Objective. The purpose of this study was to present a case report that demonstrated primary failure in a tooth traction that was subsequently treated with apicotomy technique. Case Report. A 10-year-old girl had an impacted upper right canine with increased pericoronal space, which was apparent on a radiographic image. The right maxillary sinus showed an opacity suggesting sinusitis. The presumptive diagnosis was dentigerous cyst associated with maxillary sinus infection.

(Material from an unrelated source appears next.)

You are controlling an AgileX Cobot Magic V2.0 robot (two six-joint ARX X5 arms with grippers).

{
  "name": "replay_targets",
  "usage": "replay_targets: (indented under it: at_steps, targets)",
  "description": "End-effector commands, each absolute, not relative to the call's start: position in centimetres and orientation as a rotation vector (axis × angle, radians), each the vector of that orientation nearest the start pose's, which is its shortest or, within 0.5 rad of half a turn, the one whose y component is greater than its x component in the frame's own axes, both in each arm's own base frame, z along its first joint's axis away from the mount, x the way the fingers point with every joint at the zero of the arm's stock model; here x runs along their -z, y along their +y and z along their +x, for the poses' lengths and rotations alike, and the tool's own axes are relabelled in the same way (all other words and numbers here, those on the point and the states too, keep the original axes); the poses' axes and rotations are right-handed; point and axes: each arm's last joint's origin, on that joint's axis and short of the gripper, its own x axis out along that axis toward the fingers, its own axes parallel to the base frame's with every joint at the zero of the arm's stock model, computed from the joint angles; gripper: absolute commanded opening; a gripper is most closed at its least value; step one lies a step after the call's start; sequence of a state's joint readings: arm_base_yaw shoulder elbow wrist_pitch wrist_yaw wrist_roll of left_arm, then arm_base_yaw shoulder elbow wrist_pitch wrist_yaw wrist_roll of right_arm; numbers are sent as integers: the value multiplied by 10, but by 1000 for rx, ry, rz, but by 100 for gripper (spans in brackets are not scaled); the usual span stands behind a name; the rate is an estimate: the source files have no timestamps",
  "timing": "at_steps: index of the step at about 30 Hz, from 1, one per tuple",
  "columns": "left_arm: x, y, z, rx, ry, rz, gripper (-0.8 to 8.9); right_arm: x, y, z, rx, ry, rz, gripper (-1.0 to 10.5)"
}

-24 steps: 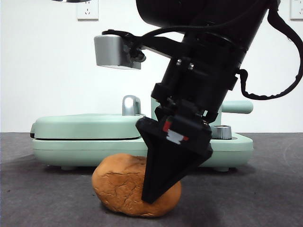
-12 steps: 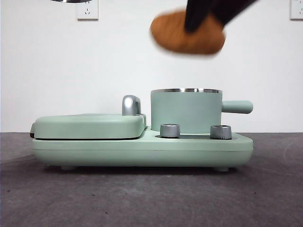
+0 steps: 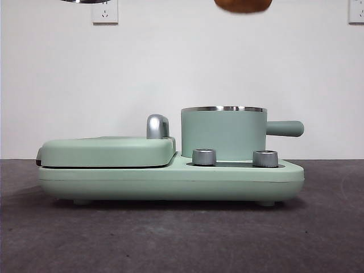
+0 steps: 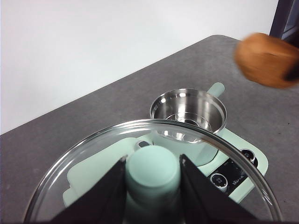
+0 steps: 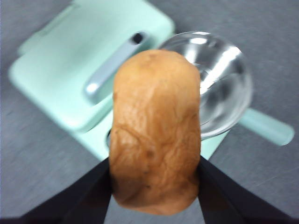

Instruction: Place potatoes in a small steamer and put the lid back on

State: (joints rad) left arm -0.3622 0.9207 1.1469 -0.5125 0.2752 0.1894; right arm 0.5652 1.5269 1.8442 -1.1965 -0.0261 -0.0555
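My right gripper [image 5: 154,186] is shut on the orange-brown potato [image 5: 155,130] and holds it high above the appliance. Only the potato's underside [image 3: 243,5] shows at the top edge of the front view. In the left wrist view the potato [image 4: 266,60] hangs in the air beyond the pot. The small steamer [image 3: 223,133] stands open on the right of the mint-green base, its steel bowl empty [image 4: 188,112]. My left gripper [image 4: 153,186] is shut on the mint-green knob [image 4: 153,170] of the lid [image 4: 93,149], held high; its steel rim [image 3: 85,1] peeks in at the front view's top.
The flat griddle cover [image 3: 108,151] with its chrome handle [image 3: 157,126] lies shut on the left of the base. Two steel knobs [image 3: 205,157] sit on the base in front of the pot. The pot's handle [image 3: 284,128] sticks out to the right.
My right gripper took the potato off the table in front of the appliance and lifted it up and to the right, almost out of the front view's top.
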Motion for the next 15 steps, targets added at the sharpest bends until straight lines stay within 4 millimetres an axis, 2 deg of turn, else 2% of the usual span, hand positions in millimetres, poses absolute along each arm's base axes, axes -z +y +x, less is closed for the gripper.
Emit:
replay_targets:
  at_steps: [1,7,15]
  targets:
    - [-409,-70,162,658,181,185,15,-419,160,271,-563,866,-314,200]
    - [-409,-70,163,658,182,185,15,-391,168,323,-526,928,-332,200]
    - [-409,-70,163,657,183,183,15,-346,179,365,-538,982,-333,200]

The plan for treatment included treatment of the sinus infection and cystic lesion and orthodontic traction of the canine after surgical exposure and bonding of an orthodontic appliance. The surgical procedure, canine position, root dilaceration, and probably apical ankylosis acted in the primary failure of the orthodontic traction. Surgical apical cut of the displaced teeth was performed, and tooth position in the dental arch was possible, with a positive response to the pulp vitality test. Conclusion. Apicotomy is an effective technique to treat severe canine displacement and primary orthodontic traction failure of palatally displaced canines.